One of the key things to figure out is how long you can charge your unit and whether overcharge can harm it. Some models have special protection making it possible to leave a device plugged in a power grid 24/7 with no control from a battery owner. However, if your unit does not have such a feature, it is critical for you to be attentive and not allow overcharging.

To understand why this is so important, let’s first clarify how a deep cycle battery works.

Operation principle

While regular starters provide powerful, short bursts of energy and lose only a small part of their charge, deep cycle models are designed to be discharged and recharged multiple times, that is, work in cycles. Electricity is obtained from the voltage that emerges as a result of a chemical reaction.

Such devices function steadily and for long periods of time. This property makes them a great choice for off-grid applications, for example, recreation in rural areas or boating.

Why overcharging is harmful to a deep cycle battery?

The principle “the more the better” does not apply here. After the energy level reaches 100%, excessive current decomposes water in the electrolyte, which shortens the unit’s lifespan. This process, called thermal runaway, develops exponentially. As the temperature grows, a higher current is generated, provoking even greater temperature increase. If you take no measures, your battery can be destroyed in a couple of hours.

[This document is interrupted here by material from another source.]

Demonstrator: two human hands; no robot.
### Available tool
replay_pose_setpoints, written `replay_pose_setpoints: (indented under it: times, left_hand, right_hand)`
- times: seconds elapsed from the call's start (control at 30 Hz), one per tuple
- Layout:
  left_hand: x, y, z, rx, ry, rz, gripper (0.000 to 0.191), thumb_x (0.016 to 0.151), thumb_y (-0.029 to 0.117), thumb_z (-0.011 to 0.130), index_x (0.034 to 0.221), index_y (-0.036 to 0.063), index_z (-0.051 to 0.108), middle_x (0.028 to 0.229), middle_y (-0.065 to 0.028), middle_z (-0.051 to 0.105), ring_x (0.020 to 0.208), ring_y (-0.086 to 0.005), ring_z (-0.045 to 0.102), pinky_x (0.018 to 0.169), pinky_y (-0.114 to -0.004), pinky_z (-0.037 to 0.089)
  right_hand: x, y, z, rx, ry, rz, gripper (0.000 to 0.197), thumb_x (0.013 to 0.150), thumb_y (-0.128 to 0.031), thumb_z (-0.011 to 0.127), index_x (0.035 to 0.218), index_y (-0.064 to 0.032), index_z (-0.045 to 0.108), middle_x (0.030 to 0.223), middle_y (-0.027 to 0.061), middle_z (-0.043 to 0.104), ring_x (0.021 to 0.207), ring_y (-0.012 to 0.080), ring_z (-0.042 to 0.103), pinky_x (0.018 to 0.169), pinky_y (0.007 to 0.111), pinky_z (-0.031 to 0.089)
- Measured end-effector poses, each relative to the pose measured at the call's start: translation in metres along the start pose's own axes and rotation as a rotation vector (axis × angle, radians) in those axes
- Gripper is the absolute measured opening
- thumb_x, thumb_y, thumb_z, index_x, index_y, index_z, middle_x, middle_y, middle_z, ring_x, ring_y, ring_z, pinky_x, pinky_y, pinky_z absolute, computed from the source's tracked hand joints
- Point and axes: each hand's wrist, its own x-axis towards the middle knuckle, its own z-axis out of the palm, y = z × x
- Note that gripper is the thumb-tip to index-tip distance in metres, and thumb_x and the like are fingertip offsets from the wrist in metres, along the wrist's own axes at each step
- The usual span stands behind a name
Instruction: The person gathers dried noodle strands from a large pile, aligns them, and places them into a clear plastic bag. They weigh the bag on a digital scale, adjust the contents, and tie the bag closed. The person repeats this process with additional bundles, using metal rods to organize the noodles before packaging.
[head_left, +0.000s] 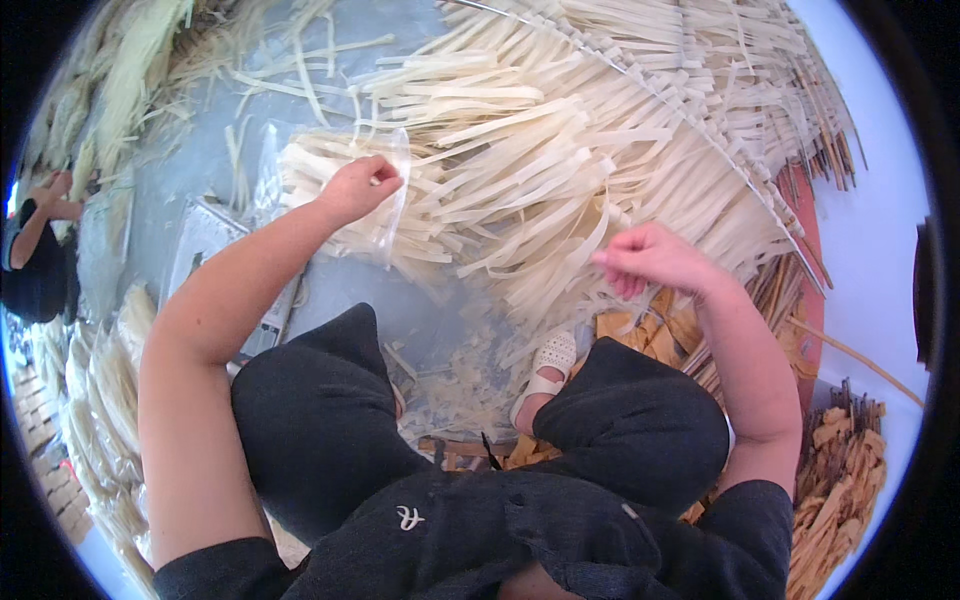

Much depends on a battery type. For example, flooded and AGM models are less sensitive to overcharge than gel options. In the latter case, low-voltage charging is recommended since it allows to prevent the formation of voids. It is impossible to eliminate them, so you risk shortening the lifespan of your battery. Severe overcharge can kill a gelled unit in one day, while an AGM device can last one year.

Negligent charging can result in much more serious consequences than battery loss. If the process flows in an airtight enclosure, explosive gases are generated. Shorting or overcharge can provoke their ignition. Even though most devices have ventilation preventing such problems, you should not forget about the risks.

If you use a series of batteries, it is not recommended to include more than twenty 6V or ten 12V units in a chain. All they should be connected to a constant voltage charger and have the same capacity. If devices have different capacity, some of them can be overcharged, while others – undercharged. Premature aging is possible in both cases.

We hope the material above proves instructive, helps you avoid common charging mistakes, and make the most of your battery.